> _Work to be completed_
Return verbatim every line from the first line of the data below to the line that contains "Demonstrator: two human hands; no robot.", inclusive, and no further.

> _Data extract_
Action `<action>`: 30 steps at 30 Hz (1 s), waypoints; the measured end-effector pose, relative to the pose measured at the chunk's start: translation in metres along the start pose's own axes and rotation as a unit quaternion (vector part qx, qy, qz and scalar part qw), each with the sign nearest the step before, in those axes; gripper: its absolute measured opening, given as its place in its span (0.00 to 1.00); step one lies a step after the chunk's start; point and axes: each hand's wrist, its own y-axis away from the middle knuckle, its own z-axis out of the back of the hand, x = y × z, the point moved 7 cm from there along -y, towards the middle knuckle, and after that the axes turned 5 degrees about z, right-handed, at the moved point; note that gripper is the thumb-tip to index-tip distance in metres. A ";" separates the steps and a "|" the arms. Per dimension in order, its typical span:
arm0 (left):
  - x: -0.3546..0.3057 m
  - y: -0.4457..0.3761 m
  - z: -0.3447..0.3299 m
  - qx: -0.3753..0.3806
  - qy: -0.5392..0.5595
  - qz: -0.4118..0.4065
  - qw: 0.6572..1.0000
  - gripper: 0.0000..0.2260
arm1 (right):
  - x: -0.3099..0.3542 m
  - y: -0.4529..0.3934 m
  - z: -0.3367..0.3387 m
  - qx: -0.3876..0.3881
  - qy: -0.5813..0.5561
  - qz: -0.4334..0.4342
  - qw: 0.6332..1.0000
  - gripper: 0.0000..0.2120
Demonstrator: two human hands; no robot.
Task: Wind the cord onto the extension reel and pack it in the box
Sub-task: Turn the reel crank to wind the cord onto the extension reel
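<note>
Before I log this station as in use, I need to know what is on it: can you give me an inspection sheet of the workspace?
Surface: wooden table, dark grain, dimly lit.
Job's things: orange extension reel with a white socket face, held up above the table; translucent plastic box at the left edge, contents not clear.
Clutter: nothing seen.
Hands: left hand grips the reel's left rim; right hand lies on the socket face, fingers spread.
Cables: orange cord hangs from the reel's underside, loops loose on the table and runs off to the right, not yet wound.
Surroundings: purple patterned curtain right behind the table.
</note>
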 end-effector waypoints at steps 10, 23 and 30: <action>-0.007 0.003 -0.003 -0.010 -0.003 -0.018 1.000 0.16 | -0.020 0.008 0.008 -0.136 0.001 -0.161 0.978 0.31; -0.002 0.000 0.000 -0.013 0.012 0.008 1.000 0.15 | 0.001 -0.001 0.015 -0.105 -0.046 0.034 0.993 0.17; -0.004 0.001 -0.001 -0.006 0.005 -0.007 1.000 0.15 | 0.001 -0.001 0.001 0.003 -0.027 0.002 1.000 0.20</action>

> _Completed task_
Action `<action>`: 30 steps at 30 Hz (1 s), waypoints; the measured end-effector pose, relative to the pose measured at the chunk's start: translation in metres along the start pose's own axes and rotation as a unit quaternion (vector part qx, qy, qz and scalar part qw), each with the sign nearest the step before, in those axes; gripper: its absolute measured opening, given as its place in its span (0.00 to 1.00); step one lies a step after the chunk's start; point and axes: each hand's wrist, its own y-axis away from the middle knuckle, its own z-axis out of the back of the hand, x = y × z, the point moved 7 cm from there along -y, towards the middle knuckle, and after that the axes turned 5 degrees about z, right-handed, at the moved point; note that gripper is the thumb-tip to index-tip distance in metres. A ";" separates the steps and a "|" the arms. Per dimension in order, its typical span:
arm0 (left):
  - x: -0.3546..0.3057 m
  - y: -0.4457..0.3761 m
  - z: -0.3447..0.3299 m
  - qx: -0.3753..0.3806
  - qy: -0.5392..0.5595
  - qz: -0.4118..0.4065
  - qw: 0.6572..1.0000
  - gripper: 0.0000..0.2260
arm1 (right):
  - x: -0.3099..0.3542 m
  - y: -0.4529..0.3934 m
  - z: -0.3367..0.3387 m
  - qx: -0.3876..0.3881
  - qy: -0.5813..0.5561
  - qz: -0.4334..0.4342
  - qw: 0.6332..1.0000
  - gripper: 0.0000..0.2120
Demonstrator: two human hands; no robot.

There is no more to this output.